● Work required
Only the pictures are to be left out; the listing itself is repeated exactly.
Start of Data extract
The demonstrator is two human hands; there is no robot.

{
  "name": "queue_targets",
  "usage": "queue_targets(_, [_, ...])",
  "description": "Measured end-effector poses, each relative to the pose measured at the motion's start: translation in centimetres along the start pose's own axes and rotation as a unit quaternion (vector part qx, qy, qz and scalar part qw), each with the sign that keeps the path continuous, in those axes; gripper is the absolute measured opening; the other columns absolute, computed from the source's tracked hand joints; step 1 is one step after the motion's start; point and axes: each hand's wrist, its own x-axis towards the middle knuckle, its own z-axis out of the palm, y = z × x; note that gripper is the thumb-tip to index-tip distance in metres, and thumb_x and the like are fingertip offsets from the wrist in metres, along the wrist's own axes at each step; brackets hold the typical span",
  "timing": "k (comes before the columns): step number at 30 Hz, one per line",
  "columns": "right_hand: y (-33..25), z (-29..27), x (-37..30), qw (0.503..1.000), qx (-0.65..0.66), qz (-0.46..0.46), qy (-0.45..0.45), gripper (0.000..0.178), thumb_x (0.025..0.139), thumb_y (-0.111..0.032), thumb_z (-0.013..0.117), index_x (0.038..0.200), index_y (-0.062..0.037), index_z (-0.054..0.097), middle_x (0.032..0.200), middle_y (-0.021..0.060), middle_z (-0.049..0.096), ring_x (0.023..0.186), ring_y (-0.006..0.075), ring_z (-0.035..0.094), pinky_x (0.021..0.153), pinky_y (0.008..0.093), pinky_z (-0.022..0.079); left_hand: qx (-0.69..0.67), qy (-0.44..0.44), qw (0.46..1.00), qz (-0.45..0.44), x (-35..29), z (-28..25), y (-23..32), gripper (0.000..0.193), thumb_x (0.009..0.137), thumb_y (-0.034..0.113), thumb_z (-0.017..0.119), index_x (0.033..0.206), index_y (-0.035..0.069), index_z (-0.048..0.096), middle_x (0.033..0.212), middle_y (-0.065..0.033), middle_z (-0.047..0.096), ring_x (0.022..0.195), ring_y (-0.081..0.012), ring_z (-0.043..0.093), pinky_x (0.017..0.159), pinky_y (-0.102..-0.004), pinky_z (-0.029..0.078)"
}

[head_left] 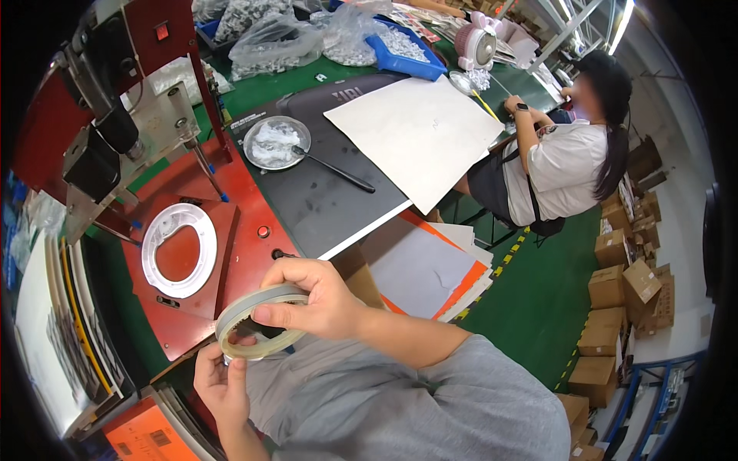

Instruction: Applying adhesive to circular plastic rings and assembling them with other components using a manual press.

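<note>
A round ring-shaped part, pale yellowish with a grey band around its outside, is held above my lap. My right hand pinches its upper right side, thumb on the near face. At its lower left edge, my left hand grips it with thumb and fingers; some of those fingertips are hidden behind the ring. Just beyond, a white ring-shaped part lies flat on the red base of a press machine. A round dish of white paste, with a black-handled tool resting in it, sits on the dark mat.
The machine's red frame and metal head rise at the left. A large white sheet covers part of the table. Bags of small white parts and a blue tray stand behind. A seated co-worker and cardboard boxes are at right.
</note>
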Motion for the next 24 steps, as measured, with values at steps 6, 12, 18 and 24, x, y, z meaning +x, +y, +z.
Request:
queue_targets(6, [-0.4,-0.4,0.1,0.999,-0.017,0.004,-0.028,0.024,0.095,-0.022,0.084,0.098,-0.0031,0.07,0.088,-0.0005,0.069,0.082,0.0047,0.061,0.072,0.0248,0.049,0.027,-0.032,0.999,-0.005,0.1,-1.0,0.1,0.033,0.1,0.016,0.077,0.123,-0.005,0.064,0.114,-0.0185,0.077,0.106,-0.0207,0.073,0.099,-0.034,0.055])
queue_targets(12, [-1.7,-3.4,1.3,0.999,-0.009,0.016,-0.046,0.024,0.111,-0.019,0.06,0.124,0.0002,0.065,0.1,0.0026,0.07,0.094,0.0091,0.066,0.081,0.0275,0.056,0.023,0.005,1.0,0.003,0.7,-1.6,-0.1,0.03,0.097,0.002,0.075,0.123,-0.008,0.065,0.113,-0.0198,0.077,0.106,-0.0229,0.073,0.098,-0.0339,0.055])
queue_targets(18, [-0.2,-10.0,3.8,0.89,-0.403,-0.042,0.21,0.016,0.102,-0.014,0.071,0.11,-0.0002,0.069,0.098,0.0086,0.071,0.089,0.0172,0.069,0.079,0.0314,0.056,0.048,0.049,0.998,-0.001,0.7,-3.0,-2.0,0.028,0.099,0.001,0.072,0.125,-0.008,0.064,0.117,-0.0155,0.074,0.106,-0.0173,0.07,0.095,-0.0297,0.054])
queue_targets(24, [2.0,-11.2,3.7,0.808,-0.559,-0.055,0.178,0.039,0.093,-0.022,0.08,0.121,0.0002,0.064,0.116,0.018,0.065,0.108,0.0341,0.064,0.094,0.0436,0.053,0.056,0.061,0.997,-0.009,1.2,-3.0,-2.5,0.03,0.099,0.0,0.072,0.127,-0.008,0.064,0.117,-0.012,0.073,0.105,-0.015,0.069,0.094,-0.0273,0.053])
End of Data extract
● The answer
The demonstrator is two human hands; there is no robot.

{
  "name": "queue_targets",
  "usage": "queue_targets(_, [_, ...])",
  "description": "Measured end-effector poses, each relative to the pose measured at the motion's start: translation in centimetres along the start pose's own axes and rotation as a unit quaternion (vector part qx, qy, qz and scalar part qw), each with the sign that keeps the path continuous, in those axes; gripper is the absolute measured opening; the other columns absolute, computed from the source's tracked hand joints; step 1 is one step after the motion's start; point and axes: each hand's wrist, its own x-axis towards the middle knuckle, its own z-axis out of the palm, y = z × x; note that gripper is the thumb-tip to index-tip distance in metres, and thumb_x and the like are fingertip offsets from the wrist in metres, along the wrist's own axes at each step; brackets hold the typical span",
  "timing": "k (comes before the columns): step number at 30 Hz, one per line",
  "columns": "right_hand: y (-33..25), z (-29..27), x (-37..30), qw (0.503..1.000), qx (-0.65..0.66), qz (-0.46..0.46), qy (-0.45..0.45), gripper (0.000..0.178), thumb_x (0.025..0.139), thumb_y (-0.111..0.032), thumb_z (-0.013..0.117), index_x (0.038..0.200), index_y (-0.062..0.037), index_z (-0.054..0.097), middle_x (0.032..0.200), middle_y (-0.021..0.060), middle_z (-0.049..0.096), ring_x (0.023..0.186), ring_y (-0.006..0.075), ring_z (-0.035..0.094), pinky_x (0.021..0.153), pinky_y (0.008..0.093), pinky_z (-0.022..0.079); left_hand: qx (-0.69..0.67), qy (-0.44..0.44), qw (0.46..1.00), qz (-0.45..0.44), x (-35..29), z (-28..25), y (-23..32), gripper (0.000..0.193), thumb_x (0.009..0.137), thumb_y (-0.034..0.113), thumb_z (-0.017..0.119), index_x (0.033..0.206), index_y (-0.035..0.069), index_z (-0.048..0.096), middle_x (0.033..0.212), middle_y (-0.065..0.033), middle_z (-0.047..0.096), ring_x (0.022..0.195), ring_y (-0.081..0.012), ring_z (-0.043..0.093), pinky_x (0.017..0.159), pinky_y (-0.102..-0.004), pinky_z (-0.029..0.078)"
}

[head_left] 

Instruction: Applying adhesive to circular plastic rings and assembling them with other components using a manual press.

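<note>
A round ring-shaped part, pale yellowish with a grey band around its outside, is held above my lap. My right hand pinches its upper right side, thumb on the near face. At its lower left edge, my left hand grips it with thumb and fingers; some of those fingertips are hidden behind the ring. Just beyond, a white ring-shaped part lies flat on the red base of a press machine. A round dish of white paste, with a black-handled tool resting in it, sits on the dark mat.
The machine's red frame and metal head rise at the left. A large white sheet covers part of the table. Bags of small white parts and a blue tray stand behind. A seated co-worker and cardboard boxes are at right.
</note>
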Motion for the next 24 steps, as measured, with values at steps 6, 12, 18 and 24, x, y, z meaning +x, +y, +z.
Request:
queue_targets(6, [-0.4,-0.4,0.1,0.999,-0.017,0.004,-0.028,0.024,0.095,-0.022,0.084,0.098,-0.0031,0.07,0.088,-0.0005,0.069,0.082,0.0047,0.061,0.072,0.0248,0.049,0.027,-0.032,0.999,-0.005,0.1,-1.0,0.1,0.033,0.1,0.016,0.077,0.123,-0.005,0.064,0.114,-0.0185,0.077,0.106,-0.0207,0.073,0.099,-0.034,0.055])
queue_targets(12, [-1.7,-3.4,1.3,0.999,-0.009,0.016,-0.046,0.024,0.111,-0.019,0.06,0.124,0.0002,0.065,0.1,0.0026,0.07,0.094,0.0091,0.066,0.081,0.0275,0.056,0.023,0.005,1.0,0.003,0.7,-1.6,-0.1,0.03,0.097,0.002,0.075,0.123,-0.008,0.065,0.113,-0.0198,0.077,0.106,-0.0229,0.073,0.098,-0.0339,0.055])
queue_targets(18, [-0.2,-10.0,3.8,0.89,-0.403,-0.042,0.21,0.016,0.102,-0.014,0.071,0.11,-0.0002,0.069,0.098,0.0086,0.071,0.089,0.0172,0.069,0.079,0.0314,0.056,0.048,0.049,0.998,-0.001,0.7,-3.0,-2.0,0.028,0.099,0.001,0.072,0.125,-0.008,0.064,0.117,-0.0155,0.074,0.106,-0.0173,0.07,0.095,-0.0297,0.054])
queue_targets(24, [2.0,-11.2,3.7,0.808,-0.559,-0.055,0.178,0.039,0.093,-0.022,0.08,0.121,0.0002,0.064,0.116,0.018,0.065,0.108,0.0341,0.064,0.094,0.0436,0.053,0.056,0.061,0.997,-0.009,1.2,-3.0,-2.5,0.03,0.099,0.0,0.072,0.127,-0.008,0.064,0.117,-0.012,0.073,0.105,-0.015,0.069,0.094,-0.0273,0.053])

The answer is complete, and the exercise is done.